Real‐time thermal performance investigation of a thermal energy storage integrated direct absorption solar collector under tropical climate

Abstract

AbstractIn the last two decades, metallic particles of nano sizes (~10−9 m) have been tested profoundly in volumetric absorption solar collectors (VASC) due to their excellent optical properties and broadband absorption in the entire solar spectrum. However, very limited studies are available for understanding the performance of integrated energy storage VASC systems using nanofluids.

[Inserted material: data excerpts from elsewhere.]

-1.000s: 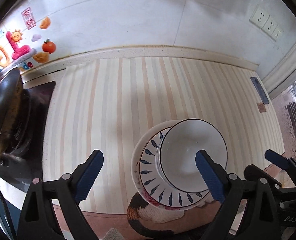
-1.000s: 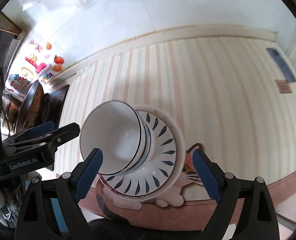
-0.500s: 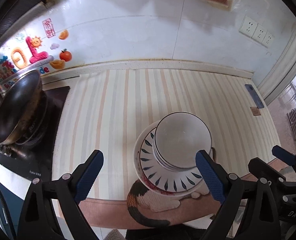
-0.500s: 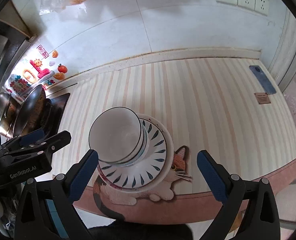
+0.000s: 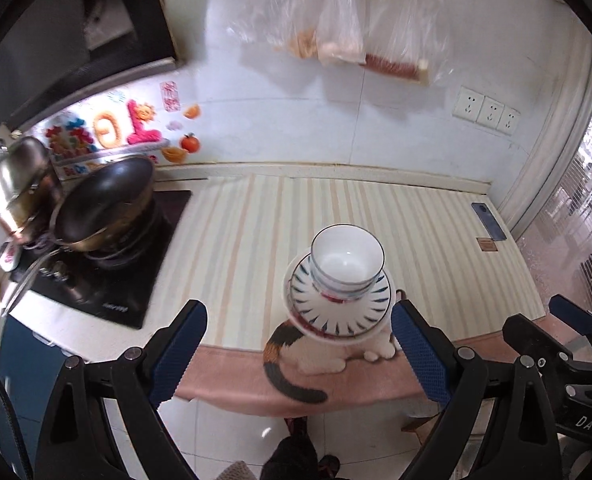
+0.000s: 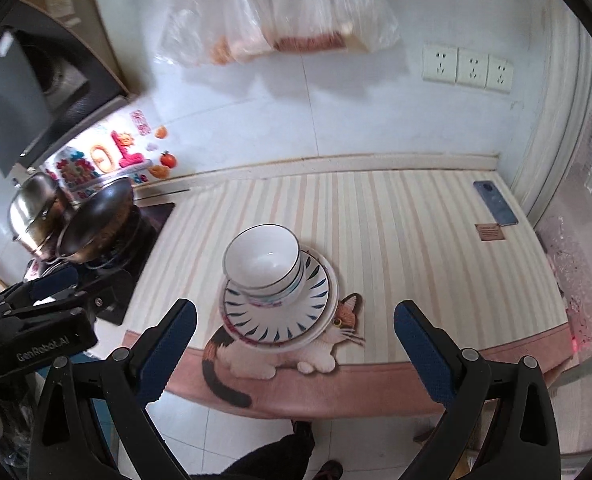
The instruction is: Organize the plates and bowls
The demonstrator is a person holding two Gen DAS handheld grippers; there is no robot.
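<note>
- White bowls (image 6: 262,264), nested with dark rim lines, sit upright on a stack of plates (image 6: 278,316); top plate has blue leaf marks around its rim.
- Whole stack rests near the front edge of the striped mat (image 6: 396,240) on the counter, partly over the printed cat (image 6: 336,340).
- No long axis on the stack: round from every side, so approach angle is free.
- Left gripper (image 5: 296,354): jaws wide apart, nothing between the pads. Stack lies ahead of and below it, toward its right finger, well apart, no contact.
- Right gripper (image 6: 294,354): jaws spread wide, empty. Stack lies ahead and below, offset toward its left finger, apart from both pads.
- So the stack sits between the two grippers, roughly equally far from each; neither is clearly nearer.
- Judgement: bowls and plates look already gathered into one pile, task near done or done; any further move would need a descent forward and down.
- Risk if re-approached: stack is close to the counter's front edge, a nudge could push it off.
- Outward: wok (image 5: 104,204) and steel pot (image 5: 20,184) on the stove at left, phone (image 6: 496,204) far right on the mat, sockets (image 6: 468,68) on the wall.
</note>
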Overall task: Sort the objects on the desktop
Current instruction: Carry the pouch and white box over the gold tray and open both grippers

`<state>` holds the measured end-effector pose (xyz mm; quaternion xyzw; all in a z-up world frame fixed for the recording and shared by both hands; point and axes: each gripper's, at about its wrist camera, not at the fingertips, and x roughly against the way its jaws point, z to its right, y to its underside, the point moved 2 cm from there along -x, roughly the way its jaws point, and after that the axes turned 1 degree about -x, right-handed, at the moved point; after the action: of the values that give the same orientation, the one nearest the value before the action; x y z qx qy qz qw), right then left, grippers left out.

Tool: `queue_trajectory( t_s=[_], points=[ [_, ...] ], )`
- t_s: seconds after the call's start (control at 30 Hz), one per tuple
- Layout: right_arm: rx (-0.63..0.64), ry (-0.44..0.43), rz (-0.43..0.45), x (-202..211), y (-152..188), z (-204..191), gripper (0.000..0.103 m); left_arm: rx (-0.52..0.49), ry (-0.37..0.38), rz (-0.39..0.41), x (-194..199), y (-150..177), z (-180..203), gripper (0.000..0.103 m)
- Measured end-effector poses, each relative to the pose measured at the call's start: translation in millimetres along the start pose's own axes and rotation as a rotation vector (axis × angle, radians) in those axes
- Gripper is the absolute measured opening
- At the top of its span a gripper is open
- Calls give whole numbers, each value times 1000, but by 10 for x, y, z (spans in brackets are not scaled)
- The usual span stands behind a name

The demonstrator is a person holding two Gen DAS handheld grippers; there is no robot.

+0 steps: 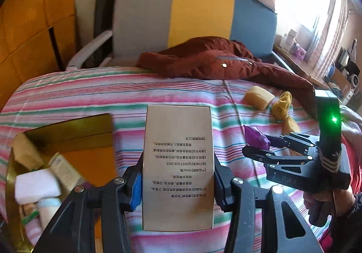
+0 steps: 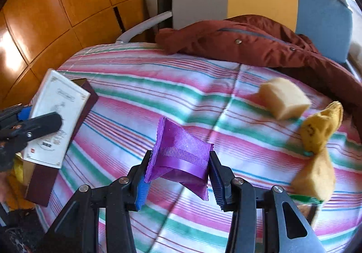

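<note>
- Striped bedding (image 1: 79, 94) in pink, green and white is serving as the work surface, with a grey, yellow and blue chair back (image 1: 172, 15) standing behind it and a rust-red jacket (image 1: 215, 60) lying along its far edge.
- On the near left part of the bedding a gold tray (image 1: 67, 126) with an orange floor is sitting open, holding a white block (image 1: 36, 185), a pale printed carton (image 1: 65, 169), a tan packet (image 1: 25, 151) and a small white bottle (image 1: 48, 210).
- Just right of the tray, the left gripper (image 1: 178, 187) is clamping a tall beige box (image 1: 178, 162) by its long sides, blue pads pressing on both edges.
- The box's long axis is running straight away from the gripper toward the chair; its back face is carrying rows of printed Chinese text, upside down from this side, with "50ml" and "Q/ADZT-023-2023" readable.
- From the right wrist view the box's (image 2: 54, 121) other face is showing white with fine ornamental printing, too small to read.
- Right of the box, the right gripper (image 2: 178, 173) is pinching a purple foil sachet (image 2: 181, 153) between its pads, above the bedding; the sachet's crimped ends are pointing toward the jacket and back toward the gripper.
- Beyond the sachet, nearer the jacket, a yellow sponge (image 2: 285, 99) and a yellow sock (image 2: 321, 135) are lying on the bedding.
</note>
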<state>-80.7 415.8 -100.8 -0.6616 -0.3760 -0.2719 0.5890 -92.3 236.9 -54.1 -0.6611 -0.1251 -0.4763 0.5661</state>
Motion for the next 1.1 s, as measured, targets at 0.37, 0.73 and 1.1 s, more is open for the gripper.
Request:
queue_trajectory(
  t_s=[0.37,0.73,1.1],
  points=[
    [19,-54,-1,46,-22,-564,47,94,-16,21,316,291,-551,50],
    [53,-173,50,187,-203,-1545,47,278,-47,85,769,555,-1507,50],
    [93,-225,12,-15,-271,-2263,47,374,-49,79,756,604,-2125,50]
  ],
)
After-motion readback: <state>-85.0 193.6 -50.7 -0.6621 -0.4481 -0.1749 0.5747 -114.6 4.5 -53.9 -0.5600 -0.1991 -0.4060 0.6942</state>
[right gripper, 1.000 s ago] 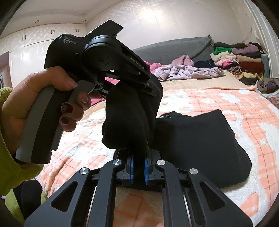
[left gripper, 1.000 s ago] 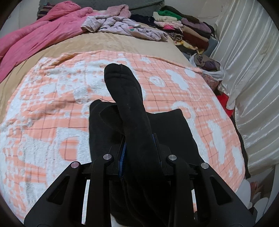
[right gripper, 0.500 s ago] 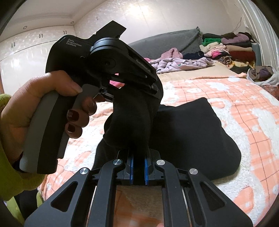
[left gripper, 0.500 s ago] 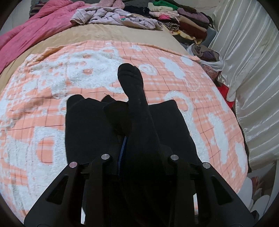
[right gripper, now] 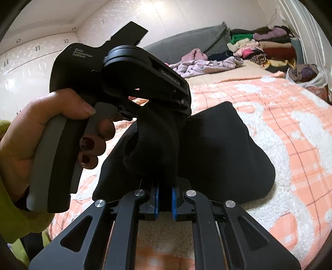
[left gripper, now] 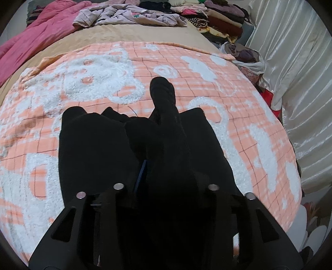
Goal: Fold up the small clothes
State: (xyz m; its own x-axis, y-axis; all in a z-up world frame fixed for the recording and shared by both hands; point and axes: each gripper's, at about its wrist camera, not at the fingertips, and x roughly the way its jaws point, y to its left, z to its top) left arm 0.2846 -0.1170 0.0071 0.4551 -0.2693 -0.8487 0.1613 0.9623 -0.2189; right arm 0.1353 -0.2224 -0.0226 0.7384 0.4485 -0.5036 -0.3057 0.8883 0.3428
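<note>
A black garment (left gripper: 93, 155) lies flat on the orange-and-white blanket (left gripper: 93, 79). A long black leg of it (left gripper: 164, 99) runs up from my left gripper (left gripper: 166, 172) and points away over the blanket. The left jaws are opening; the cloth still lies between them and drapes over the right finger, and one blue pad (left gripper: 142, 172) shows bare. In the right wrist view a hand holds the left gripper (right gripper: 184, 106) with black cloth (right gripper: 157, 141) hanging from it. My right gripper (right gripper: 165, 195) is shut on the lower end of that same cloth, just above the garment (right gripper: 228, 149).
A pink quilt (left gripper: 37, 37) and loose lilac clothes (left gripper: 128, 16) lie at the far end of the bed. Stacked folded clothes (left gripper: 220, 18) and a bag of clothes (left gripper: 242, 54) stand at the far right. A white curtain (left gripper: 294, 62) runs along the right side.
Both grippers have sunk toward the flat garment and moved forward over it. The left jaws have widened. The right jaws have stayed shut on the cloth.
</note>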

For the experimental work presented here, a hybrid nanofluid of gold nanoparticles in Azadirachta indica leaves extract has been synthesized by chemical route. The prepared hybrid nanofluid has shown good absorption in 400 to 700 nm wavelength range and hence achieved high photo‐thermal conversion efficiency for tested VASC system. Furthermore, commercially available paraffin wax is used as a phase change material (PCM) in thermal energy storage (TES) and further integrated with VASC to analyze the thermal performance of the system even after sunshine hours. The real‐time experiments were conducted using different working fluids, and at three mass flow rates, that is, 0.008 kg/s, 0.016 kg/s, and 0.033 kg/s, respectively, during mild winter days in the tropical climate of India. The study revealed a photo‐thermal efficiency enhancement of about 17.1% when hybrid heat transfer fluid was used in the VASC system with TES as compared to base fluid water but without TES. During the heating period, the maximum thermal gain of the hybrid nanofluid was observed to be about 15°C higher than the ambient temperature at mass flow rate of 0.033 kg/s. Thermal efficiency enhancement of about 23.8%, 24%, and 24.1% was observed with hybrid nanofluid compared to base fluid water at a mass flow rate of 0.008 kg/s, 0.016 kg/s, and 0.033 kg/s, respectively, when PCM was kept inside the tank. Furthermore, a maximum zero loss efficiency of 83.8% was estimated at an optimal mass flow rate of 0.033 kg/s for the TES‐integrated VASC system.